Exercise aim ▸ Of all the lines in the entries, how many carry the word "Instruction"? The reply is that number and no more.
── Stored data
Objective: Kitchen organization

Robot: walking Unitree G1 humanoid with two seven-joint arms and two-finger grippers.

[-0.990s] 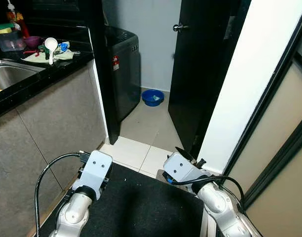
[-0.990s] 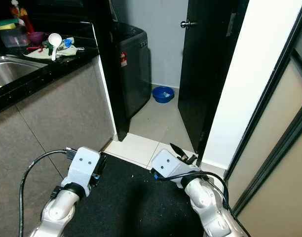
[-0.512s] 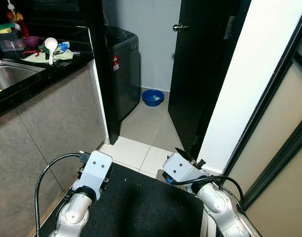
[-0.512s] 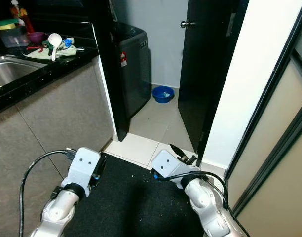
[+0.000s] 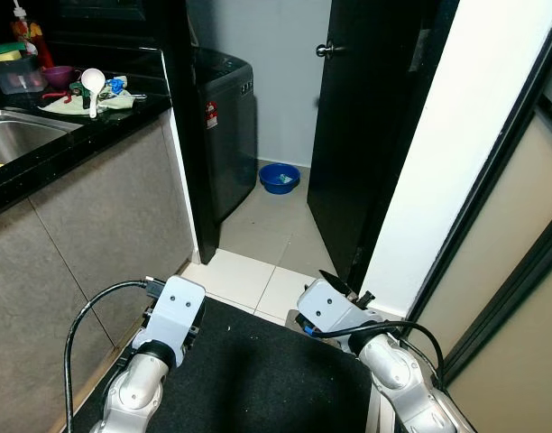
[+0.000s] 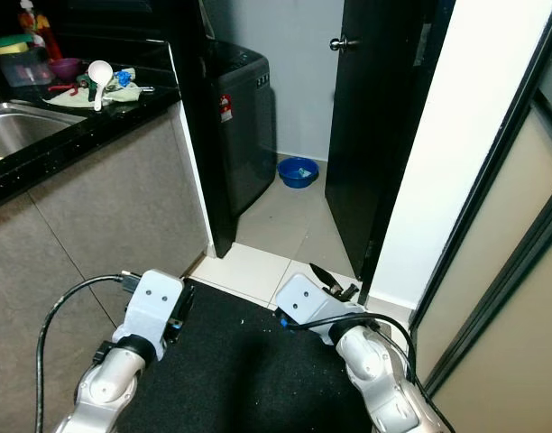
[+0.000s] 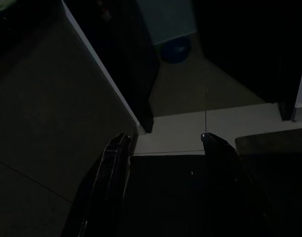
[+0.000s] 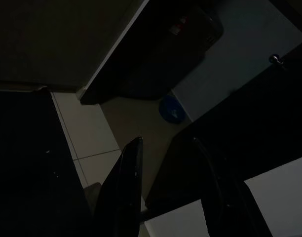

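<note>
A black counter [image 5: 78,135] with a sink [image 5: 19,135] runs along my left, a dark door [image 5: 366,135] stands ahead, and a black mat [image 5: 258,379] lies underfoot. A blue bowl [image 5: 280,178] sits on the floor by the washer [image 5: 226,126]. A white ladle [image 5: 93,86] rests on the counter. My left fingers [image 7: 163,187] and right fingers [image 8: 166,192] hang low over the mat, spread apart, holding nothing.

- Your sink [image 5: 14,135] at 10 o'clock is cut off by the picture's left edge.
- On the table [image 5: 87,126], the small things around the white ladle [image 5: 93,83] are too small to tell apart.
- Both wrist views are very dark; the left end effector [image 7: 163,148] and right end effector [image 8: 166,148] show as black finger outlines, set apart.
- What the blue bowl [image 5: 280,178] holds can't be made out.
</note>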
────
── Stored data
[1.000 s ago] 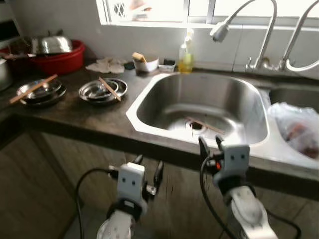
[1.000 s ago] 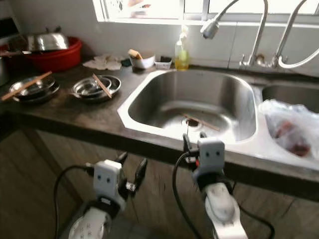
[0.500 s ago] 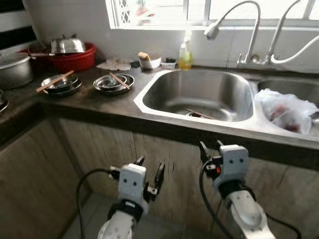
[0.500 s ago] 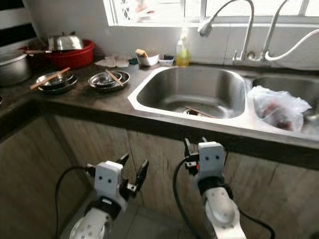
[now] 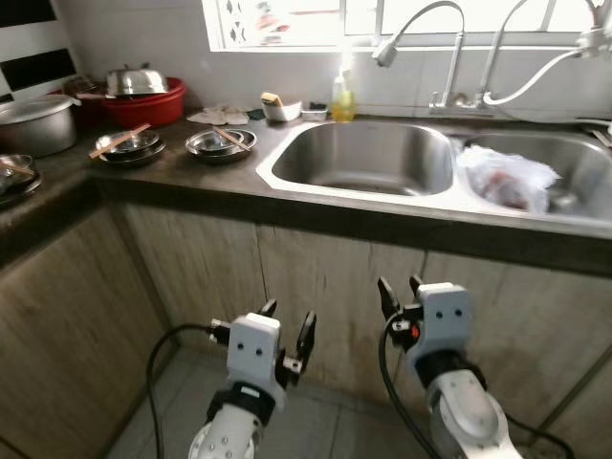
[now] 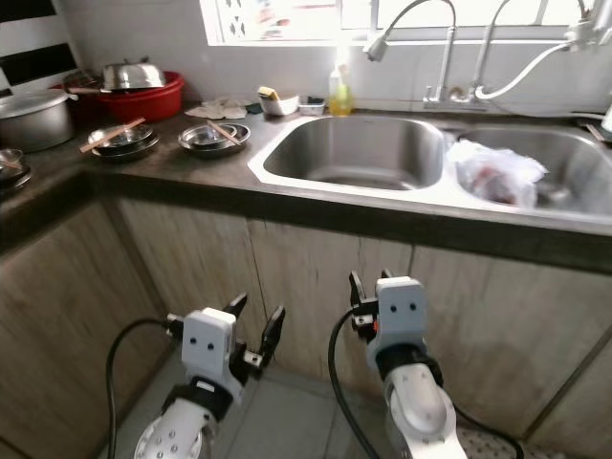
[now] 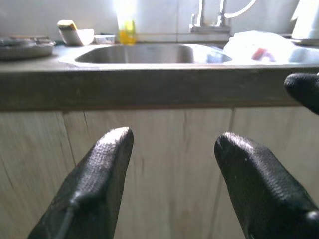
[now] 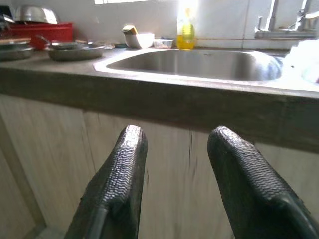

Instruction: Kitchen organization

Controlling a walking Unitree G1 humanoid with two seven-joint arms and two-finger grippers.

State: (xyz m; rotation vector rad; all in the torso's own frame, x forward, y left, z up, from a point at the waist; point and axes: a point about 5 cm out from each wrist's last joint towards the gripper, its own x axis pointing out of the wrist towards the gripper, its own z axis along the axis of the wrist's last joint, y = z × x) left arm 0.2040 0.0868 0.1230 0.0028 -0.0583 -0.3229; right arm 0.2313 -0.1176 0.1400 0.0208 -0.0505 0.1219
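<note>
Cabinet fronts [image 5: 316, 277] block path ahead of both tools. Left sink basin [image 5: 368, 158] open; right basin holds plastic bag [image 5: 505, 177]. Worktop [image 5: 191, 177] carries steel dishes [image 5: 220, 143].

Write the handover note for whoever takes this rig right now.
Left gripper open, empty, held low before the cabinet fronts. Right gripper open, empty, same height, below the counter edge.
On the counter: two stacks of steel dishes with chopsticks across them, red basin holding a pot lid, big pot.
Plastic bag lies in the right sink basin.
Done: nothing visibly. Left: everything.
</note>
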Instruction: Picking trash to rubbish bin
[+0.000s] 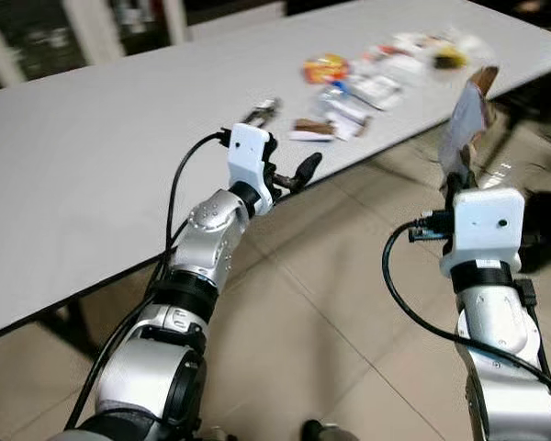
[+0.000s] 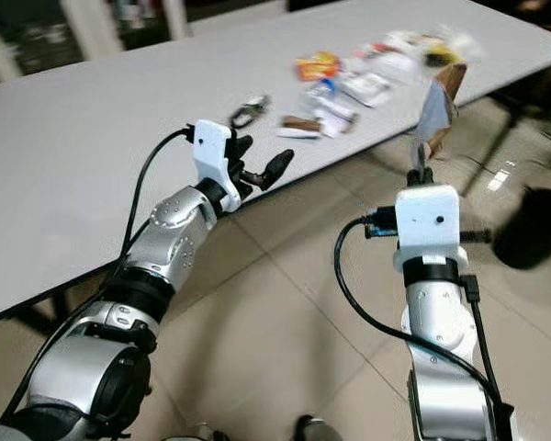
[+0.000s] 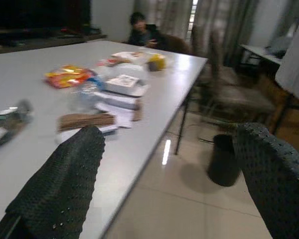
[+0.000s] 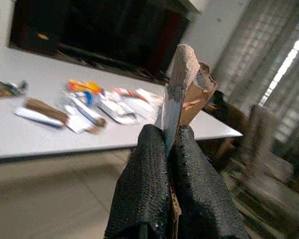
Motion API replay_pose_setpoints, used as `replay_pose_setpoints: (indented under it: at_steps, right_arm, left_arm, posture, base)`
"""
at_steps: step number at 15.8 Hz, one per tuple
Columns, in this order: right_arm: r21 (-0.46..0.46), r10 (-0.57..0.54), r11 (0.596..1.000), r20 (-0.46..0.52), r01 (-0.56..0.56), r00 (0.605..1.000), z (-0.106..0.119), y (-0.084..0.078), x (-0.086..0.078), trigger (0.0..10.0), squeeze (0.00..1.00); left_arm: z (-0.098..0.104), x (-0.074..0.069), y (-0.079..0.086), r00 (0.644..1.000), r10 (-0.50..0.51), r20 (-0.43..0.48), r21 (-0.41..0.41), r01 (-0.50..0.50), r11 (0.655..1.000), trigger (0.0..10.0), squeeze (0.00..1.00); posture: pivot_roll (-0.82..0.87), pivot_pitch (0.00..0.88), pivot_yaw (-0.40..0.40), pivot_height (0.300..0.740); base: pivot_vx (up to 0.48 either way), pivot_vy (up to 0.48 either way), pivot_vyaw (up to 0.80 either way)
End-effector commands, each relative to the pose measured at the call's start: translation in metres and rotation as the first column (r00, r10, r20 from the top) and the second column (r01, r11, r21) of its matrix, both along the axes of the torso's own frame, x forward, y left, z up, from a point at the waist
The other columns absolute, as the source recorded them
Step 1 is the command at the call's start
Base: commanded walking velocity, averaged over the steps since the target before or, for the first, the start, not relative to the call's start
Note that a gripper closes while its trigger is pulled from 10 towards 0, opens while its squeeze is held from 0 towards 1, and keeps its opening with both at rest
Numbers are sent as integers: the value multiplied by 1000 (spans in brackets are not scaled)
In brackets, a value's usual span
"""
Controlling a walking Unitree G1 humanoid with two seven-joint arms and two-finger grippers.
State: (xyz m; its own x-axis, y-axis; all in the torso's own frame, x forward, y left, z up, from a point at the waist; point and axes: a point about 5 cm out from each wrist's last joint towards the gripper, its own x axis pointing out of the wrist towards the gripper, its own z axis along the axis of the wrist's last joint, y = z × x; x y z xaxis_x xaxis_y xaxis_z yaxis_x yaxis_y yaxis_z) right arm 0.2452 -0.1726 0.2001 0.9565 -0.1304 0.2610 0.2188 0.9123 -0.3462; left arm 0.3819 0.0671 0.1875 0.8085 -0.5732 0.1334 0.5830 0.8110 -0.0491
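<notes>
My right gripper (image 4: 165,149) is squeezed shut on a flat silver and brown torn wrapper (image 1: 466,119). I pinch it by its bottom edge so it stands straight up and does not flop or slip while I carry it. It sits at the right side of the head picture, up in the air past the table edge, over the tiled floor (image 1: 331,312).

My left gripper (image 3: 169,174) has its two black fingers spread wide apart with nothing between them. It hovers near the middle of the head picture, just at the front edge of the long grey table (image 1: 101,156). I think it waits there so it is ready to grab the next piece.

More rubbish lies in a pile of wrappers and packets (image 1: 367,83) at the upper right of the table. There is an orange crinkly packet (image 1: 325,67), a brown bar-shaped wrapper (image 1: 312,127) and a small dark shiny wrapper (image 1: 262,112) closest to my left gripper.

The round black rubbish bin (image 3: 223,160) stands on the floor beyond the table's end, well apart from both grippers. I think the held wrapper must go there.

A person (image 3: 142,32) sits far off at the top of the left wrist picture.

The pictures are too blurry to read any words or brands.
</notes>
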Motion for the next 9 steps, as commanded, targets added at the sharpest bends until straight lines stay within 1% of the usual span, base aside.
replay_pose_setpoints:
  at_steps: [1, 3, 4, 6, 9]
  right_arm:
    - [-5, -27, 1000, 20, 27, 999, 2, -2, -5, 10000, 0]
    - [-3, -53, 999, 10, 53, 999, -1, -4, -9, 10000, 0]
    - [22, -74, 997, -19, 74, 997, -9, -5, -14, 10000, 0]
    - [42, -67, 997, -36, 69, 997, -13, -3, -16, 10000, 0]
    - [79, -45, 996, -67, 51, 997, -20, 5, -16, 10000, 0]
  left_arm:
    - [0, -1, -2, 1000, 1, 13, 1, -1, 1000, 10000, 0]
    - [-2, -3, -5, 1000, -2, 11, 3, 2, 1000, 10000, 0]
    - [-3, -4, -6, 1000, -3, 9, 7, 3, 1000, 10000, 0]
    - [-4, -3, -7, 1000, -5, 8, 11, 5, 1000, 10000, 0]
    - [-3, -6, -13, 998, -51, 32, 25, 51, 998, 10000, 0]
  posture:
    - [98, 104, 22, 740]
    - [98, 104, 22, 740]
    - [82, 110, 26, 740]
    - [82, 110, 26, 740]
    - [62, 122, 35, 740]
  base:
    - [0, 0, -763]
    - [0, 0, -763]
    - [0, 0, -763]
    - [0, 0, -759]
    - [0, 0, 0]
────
Result for this task ▸ 2